Family Systems Therapy
Family Systems Therapy
Family systems therapy places the individual in the context of a whole system and looks at the interrelations and interactions of all family members who are a part of the system. Individuals cannot be understood in isolation from one another, but rather as part of their family, because the family is an emotional unit. Families are systems of interconnected and interdependent individuals, none of whom can be understood in isolation from the whole system.
In a family, each member has a role to play and follows a certain set of rules. Family members respond to one other in a certain way according to their role. Each person knows and understands what they can discuss or how they can behave with each of the other family members. When one person behaves in a certain way, other individuals are impacted and react to this person.
In a stressed family unit, negative patterns may develop as certain family member’s negative behavior impacts and is impacted by other family member’s behaviors. Maintaining these negative pattern of behaviors within a stressed family unit may lead to disfunction. For example, if a husband is anxious and is unable to fulfill his roles as a homeowner, husband and father, the wife may need to take up more responsibilities with the children and the household to make up for the fact that the husband is unable to do so. The change in roles may maintain the stability in the relationship and family unit, but it also leads others to act differently in order to accommodate this new change in the family, which may lead to disfunction in the system in some way. In the above example, it is likely that the wife may not be able to carry on with both her and her husband’s responsibilities over a long period of time and may herself develop anxiety over time.
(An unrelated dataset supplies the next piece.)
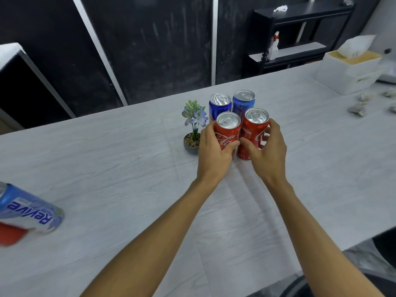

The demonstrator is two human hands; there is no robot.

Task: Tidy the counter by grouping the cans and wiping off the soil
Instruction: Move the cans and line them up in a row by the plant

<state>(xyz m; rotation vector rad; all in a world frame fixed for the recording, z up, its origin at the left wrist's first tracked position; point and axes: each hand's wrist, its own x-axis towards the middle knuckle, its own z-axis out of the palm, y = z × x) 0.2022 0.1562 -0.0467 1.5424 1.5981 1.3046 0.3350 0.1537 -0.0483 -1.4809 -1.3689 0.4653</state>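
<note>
Nearest the camera, at the left edge of the pale counter (107, 168), a blue-and-white Revive can (30, 211) lies on its side, well apart from the rest, with something red and blurred just beneath it. Both bare forearms reach forward from the bottom of the view.

The left hand (212, 151) wraps the left red can (227, 133) — thumb across the front over the logo, fingers curled round its left side. The right hand (265, 151) wraps the right red can (254, 133): thumb on the front lower part, fingers curved round the right side, one fingertip showing against the red. Both red cans stand upright on the counter, touching or nearly touching each other, between the two hands.

Directly behind them stand two blue cans (232, 103), upright and side by side, forming a tight block of four. Just left of the block sits a small potted plant (194, 129), its pot close to the left hand's knuckles.

Farther right — several grey crumpled clumps (362, 103) lie on the counter; whether they are soil cannot be told. Beyond them stands a white tissue box (349, 71).
</note>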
Family therapy may be used as the primary mode of treatment or as a complementary approach and is designed to address specific issues that affect the psychological health of the family, such as:
major life transitions
- financial hardship
- death of a loved one
- mental health conditions
- chronic illness
- communication problems
- interpersonal conflict
Family counseling promotes understanding of the family unit and promotes collaboration among family members in order to solve the problems of one or more family members. For example, if a child is misbehaving, therapy will focus on the family patterns that may contribute to the child’s acting out, rather than evaluating the child’s behaviour alone. As the family learns to support the child and works proactively to minimize or alter the conditions that may contribute to the child’s unwanted behaviour.